С отсутствующим видом она тыльной стороной ладони стерла с губ слюну. На щеке — ее кожа всегда сохраняла прекрасную матовую смуглость — я заметила отпечатки пальцев.
— Не нужно смотреть на этих собак.
— А почему, тетя Алида?
Ее величавая невинность лишь нервировала меня, мне не хотелось продолжать этот разговор. Но той же ночью я снова лежала без сна возле Пита — даже спящий, он казался исполненным яростной жизни — и с беспокойством думала об Эстер. Сможет ли она хоть когда-нибудь приспособиться к нашим нормам поведения? Ведь в ней таилась та же самая дикая гордость, из-за которой ее жалкий отец предпочел самоубийство позору. Но если она не смирится, что тогда ожидает ее? Какие глубокие и неизлечимые раны нанесут ей здешние мужчины? Я подумала о Пите и представила себе его и сыновей идущими по ферме, но после краткого приступа гордости — ведь это мои мужчины, я сама сотворила их — я снова содрогнулась от страха, не перед тем, каковы они, а перед тем, какими они для женщин уже никогда не станут. Один из них возьмет ее и осмелится истоптать, как топчут собаку, овцу, лошадь или корову. А может, она и сама всегда знала об этом и этот огонь жил у нее в крови? Не в нем ли и коренилась ее серьезность, такая непостижимая даже для нее самой, моей девственной почти-дочери?

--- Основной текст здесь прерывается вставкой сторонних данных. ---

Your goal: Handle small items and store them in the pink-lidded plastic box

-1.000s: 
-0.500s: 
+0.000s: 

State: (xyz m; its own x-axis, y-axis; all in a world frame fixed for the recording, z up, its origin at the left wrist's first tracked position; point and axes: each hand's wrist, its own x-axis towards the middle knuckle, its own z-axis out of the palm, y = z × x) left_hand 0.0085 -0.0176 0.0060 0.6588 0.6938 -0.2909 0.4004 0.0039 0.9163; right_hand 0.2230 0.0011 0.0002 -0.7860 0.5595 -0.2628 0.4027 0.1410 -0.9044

То, что этим мужчиной окажется один из моих сыновей, я тогда не могла и подумать, лишь теперь, глядя в прошлое, понимаешь всю неизбежность случившегося, хотя на нем и лежит неприятный налет кровосмесительства. Они всегда бродили по ферме все вместе, втроем, и с ними, конечно, мальчишка-раб Галант.
Я плохо помню его ребенком. Он всегда был здесь, на заднем плане, в тени, как тень остальных. Я считала его сыном Розы и потому, вероятно, не любила, но меня невольно подкупала его мягкая, обезоруживающая манера держаться. Можно было отправить его гулять вместе с мальчиками и Эстер и ничего не опасаться, во всяком случае не опасаться ничего серьезного. Он, казалось, с самого рождения знал свое место. Еще бы, ведь у него не было жуткого опыта моих сыновей, которых оторвали от матери, чтобы сделать мужчинами в безжалостном мире их отца. Насколько я помню, Галант никогда не давал никакого повода для беспокойства. А теперь убил моего сына. Я потрясена этим, да и как тут не быть потрясенной, и все же я не в силах горевать, потому что сейчас мне кажется, будто все это минуло уже давным-давно. Я состарилась — и не годами, а душой. В моей последней близости к моему бессловесному мужу есть некая умиротворенность, но есть и усталость. Наши могилы поджидают нас на огороженном клочке земли, на склоне холма, чуть повыше дома. Было бы хорошо наконец-то отдохнуть. Я примирилась с этой землей. Но едва ли я когда-нибудь что-то пойму. Николас, сын мой.